That makes sense. I appreciate bands that lean on vocal dynamics, but I also really appreciate instrumental music. I’ve felt more emotionally attached to Hammock songs than a lot of other stuff. We’re always asking how we can tell a story through a different lens–and it’s fun to try new stuff. I love when bands progress and you see the same voice and story through a different set of limitations. It paints the picture in a different way and it’s familiar but it’s always so interesting. For Heal My Head there were times when we thought, “Let’s pull back and have the piano or production convey that sense of bigness–or smallness.” That’s not an original idea, obviously, but I loved trying that.

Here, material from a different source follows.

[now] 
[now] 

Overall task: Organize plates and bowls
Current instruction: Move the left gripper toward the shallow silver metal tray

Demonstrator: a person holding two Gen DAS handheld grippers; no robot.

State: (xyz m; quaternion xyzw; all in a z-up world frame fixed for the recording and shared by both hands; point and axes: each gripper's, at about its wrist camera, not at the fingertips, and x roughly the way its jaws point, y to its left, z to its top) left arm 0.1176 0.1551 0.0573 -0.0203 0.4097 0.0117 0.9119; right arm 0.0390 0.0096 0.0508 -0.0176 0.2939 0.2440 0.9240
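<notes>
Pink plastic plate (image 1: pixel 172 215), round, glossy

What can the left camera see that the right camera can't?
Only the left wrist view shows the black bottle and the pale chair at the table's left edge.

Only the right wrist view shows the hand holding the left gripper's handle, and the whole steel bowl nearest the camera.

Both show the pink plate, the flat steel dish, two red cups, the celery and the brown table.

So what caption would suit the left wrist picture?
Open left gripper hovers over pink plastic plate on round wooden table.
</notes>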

You did a lot of the production on this yourself, right?
Yeah, Kevin Billingslea, who was the producer and engineer on Everyone I’ve Ever Loved, we worked with him again–he’s great. I did Scenery on my own, and it was fun, but I definitely didn’t wanna do that for a whole record. [laughs] Still, with all I learned about production during the pandemic, it felt cool to have a balance of both. The way we’re saying it is that we both co-produced, co-engineered, and co-mixed the record. With the demos, a lot the stuff in there for “Miracle,” “Heal My Head,” a lot of what was done there made it onto the record. I did all the demo stuff myself. We rented a studio in Maine and did drums, bass, a lot of the rhythm guitars and leads, then rented a studio for a week and a half in Boston and did a lot of the keys, auxiliary lead guitar stuff, background vocals, shakers, weird feedback and production stuff–there’s an anxiety to renting an expensive studio and wanting to, like, fuck around with pedals for hours to get this specific sound. But with this record, we had time in this other studio to fuck around and do cool shit. [laughs] Then I did a bunch of stuff in my home studio. It was a good balance of trying stuff out DIY-style and commitment. It was a lot of us in the studio fucking around trying to figure out a guitar sound for six hours. [laughs] It was a lot of fun.
Which song changed the most from the way you originally had it in your head?

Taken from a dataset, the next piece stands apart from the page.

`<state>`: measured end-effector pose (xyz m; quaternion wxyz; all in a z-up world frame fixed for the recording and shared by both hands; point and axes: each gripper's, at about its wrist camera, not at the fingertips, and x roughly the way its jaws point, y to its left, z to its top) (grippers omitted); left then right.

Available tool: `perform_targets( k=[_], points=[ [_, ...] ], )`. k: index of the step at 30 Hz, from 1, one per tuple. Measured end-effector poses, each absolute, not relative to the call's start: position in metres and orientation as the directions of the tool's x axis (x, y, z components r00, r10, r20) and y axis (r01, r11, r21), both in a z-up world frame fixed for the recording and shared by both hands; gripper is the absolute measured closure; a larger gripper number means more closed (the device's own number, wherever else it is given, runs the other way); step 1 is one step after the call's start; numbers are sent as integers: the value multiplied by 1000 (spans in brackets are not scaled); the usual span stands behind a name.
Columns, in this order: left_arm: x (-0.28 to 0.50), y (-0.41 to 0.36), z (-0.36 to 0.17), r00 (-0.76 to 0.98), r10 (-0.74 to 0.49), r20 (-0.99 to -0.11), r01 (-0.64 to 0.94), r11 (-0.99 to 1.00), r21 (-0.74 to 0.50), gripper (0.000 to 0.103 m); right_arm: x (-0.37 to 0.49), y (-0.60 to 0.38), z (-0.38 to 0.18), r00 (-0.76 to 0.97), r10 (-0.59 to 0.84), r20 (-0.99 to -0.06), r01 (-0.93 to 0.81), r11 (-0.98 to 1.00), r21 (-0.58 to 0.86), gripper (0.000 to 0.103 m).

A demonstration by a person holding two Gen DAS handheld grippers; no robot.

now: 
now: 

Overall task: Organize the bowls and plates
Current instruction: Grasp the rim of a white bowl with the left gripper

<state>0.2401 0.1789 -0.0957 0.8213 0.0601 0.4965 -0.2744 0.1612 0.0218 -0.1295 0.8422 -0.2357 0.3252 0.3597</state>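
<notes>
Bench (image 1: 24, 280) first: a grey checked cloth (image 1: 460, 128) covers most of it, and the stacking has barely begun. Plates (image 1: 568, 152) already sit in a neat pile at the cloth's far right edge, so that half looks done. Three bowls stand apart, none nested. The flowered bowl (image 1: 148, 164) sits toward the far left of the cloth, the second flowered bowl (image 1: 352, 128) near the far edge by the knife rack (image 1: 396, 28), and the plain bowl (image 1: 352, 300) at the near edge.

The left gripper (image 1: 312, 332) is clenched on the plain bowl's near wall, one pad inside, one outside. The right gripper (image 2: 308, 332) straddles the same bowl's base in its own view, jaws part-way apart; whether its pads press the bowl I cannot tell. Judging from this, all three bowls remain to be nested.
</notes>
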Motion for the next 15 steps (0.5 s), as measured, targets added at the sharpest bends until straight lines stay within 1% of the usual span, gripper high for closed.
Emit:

Great question–lemme think through the record. I think there are two answers. From a macro standpoint, when we first jammed a song to when it ended, it’s “Your Favorite Jacket.” That’s the most different. That song was thirty BPM faster. I’m planning on doing some kinda voice memo demo sharing at some point so people can hear the first version. It was very fast and had a completely different feel, heavier guitars–a lot more like our old stuff. The chorus was super fast and heavy. I remember when we were practicing, at one point we all looked at each other, and we said, “Let’s try something different. Let’s slow it down. Let’s make it more dynamic.” We completely revised it, so that one changed the most. In my head what changed the most was probably “Birth” because, again, that was gonna be the last song. It was just gonna be an acoustic and my voice. After trying that, it wasn’t working. I fought that for so long, but I felt like it needed something–we introduced the strings and the slide guitar and it became so different.
Is there a moment on the record you’re proudest of?

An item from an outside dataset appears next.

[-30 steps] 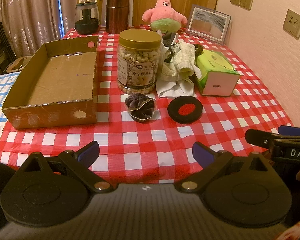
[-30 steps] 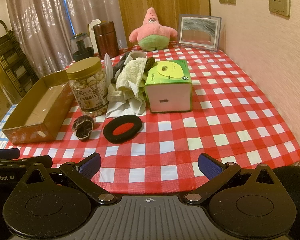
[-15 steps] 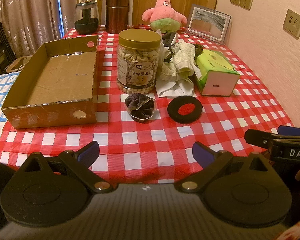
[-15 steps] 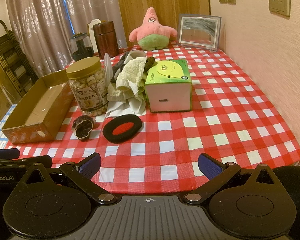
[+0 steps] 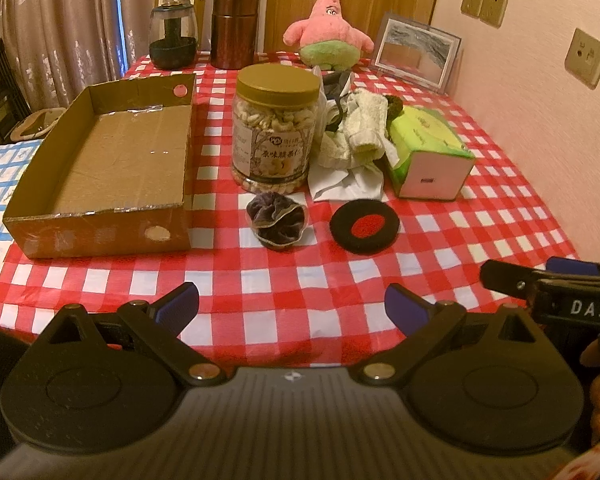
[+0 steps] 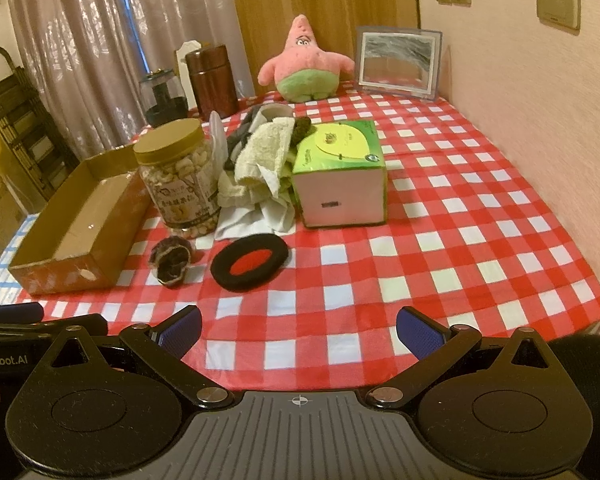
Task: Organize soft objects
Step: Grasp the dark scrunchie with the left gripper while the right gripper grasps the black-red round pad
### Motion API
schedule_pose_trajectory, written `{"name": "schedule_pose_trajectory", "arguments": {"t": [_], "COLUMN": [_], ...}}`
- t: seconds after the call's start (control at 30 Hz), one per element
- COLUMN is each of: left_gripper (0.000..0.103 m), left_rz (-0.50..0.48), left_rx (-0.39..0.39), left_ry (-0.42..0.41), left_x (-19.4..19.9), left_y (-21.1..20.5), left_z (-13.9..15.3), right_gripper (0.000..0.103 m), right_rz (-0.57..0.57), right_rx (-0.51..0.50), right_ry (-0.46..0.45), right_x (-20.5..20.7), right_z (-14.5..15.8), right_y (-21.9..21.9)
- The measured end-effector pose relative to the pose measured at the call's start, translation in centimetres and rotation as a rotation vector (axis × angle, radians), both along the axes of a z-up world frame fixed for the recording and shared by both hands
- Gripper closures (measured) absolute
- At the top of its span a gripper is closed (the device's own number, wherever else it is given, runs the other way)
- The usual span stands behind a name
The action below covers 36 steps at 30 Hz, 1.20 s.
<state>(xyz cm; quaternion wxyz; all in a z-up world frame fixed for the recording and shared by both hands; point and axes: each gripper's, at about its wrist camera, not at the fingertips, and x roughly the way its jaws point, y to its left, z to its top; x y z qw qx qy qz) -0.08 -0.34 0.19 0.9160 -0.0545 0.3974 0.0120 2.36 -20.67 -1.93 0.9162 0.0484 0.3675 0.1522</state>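
Note:
A dark velvet scrunchie (image 5: 278, 220) (image 6: 171, 259) and a black ring-shaped pad with a red centre (image 5: 365, 226) (image 6: 250, 262) lie on the red checked tablecloth. Behind them a heap of pale cloths (image 5: 354, 144) (image 6: 260, 164) rests between a nut jar and a green tissue box. A pink star plush (image 5: 327, 32) (image 6: 305, 68) sits at the far end. An open cardboard box (image 5: 32, 200) (image 6: 72, 208) stands at the left. My left gripper (image 5: 292, 307) and right gripper (image 6: 299, 329) hang open over the near table edge, holding nothing.
Between the cardboard box and the cloths stands a nut jar (image 5: 275, 132) (image 6: 180, 176). A green tissue box (image 5: 428, 152) (image 6: 340, 172) lies right of the heap. A brown canister (image 5: 234, 30), a glass pot (image 5: 174, 36) and a picture frame (image 5: 416, 52) line the far edge. Wall on the right.

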Motion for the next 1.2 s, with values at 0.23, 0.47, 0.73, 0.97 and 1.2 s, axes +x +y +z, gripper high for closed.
{"name": "schedule_pose_trajectory", "arguments": {"t": [0.23, 0.47, 0.73, 0.97, 1.2], "left_gripper": [0.005, 0.009, 0.017, 0.029, 0.051], "left_rz": [-0.01, -0.068, -0.163, -0.182, -0.185], "left_rx": [-0.007, 0.057, 0.137, 0.165, 0.136], "left_ry": [-0.036, -0.023, 0.009, 0.033, 0.041], "left_x": [2.1, 6.0, 10.3, 13.1, 14.1], "left_y": [0.6, 1.0, 0.9, 1.5, 2.0], "left_z": [1.4, -0.3, -4.2, -6.7, -8.0], "right_gripper": [0.001, 0.001, 0.001, 0.013, 0.024], "right_rz": [-0.002, -0.013, 0.0, 0.044, 0.077], "right_rx": [0.0, -0.005, -0.019, -0.049, -0.044], "right_ry": [-0.027, -0.017, 0.023, 0.066, 0.077], "right_x": [2.4, 5.5, 8.5, 10.5, 11.7], "right_z": [0.4, -0.8, -3.7, -5.9, -6.9], "right_y": [0.8, 0.9, 1.3, 2.6, 3.9]}}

Moments I’m proudest of–man, that’s a hard question. I think, for me, I’m always proudest of the things that are done collaboratively. Valleyheart songs, there’s always such a range–some are demoed out from the beginning and then some feel like they were done more collaboratively. I’m always more excited for things we do together. “The Days,” the dynamic of that song, it was so collaborative. There’s some leads that our guitarist did. I hear the collaboration on a lot of it. It makes me proud to hear people other than myself when I listen. I hear all our visions intersecting and I get so stoked on that.
When was this record finished?
I’ll walk you through the timeline. We started jamming in early 2020, had our first practice all together March 3, 2020, then I got stuck in Peru for a month–story for another time–came back that April. It’s a pandemic record for sure. We spent all of 2020 just writing. We kept writing through early 2021, and then May 2021, we were in the studio and did the meat and bones. Kevin would have all the stems from the demos and then we did drums, bass, vocals. That was May 1 through May 21. Then June 1 to June 15 we were in Boston in the studio doing everything else. Then July 1 I moved to Montreal–still here now–and Kevin and I mixed the record together remotely from July to about September. He had this app where he could stream audio from his DAW to my headphones and I could hear it and say, “Cool dude, the snares are a little loud,” whatever, and we’d adjust in real time for these, like, seven-hour sessions. Did that fall ’21, and all the art–everything until now’s been music videos, artwork, all that stuff. We were recording the actual record a year ago, but the actual recording itself–I wanna get to the point where I’m sitting on stuff for a shorter time. I feel like it’s weird to sit on it. I love releasing music.
Does that mean you’re already writing again?
I have some solo stuff coming out. I’ve been working a lot on that. Hopefully that’ll be out later this year. I’m always trying to get things out, keep things moving. I get in my head if I sit on stuff too long. [laughs]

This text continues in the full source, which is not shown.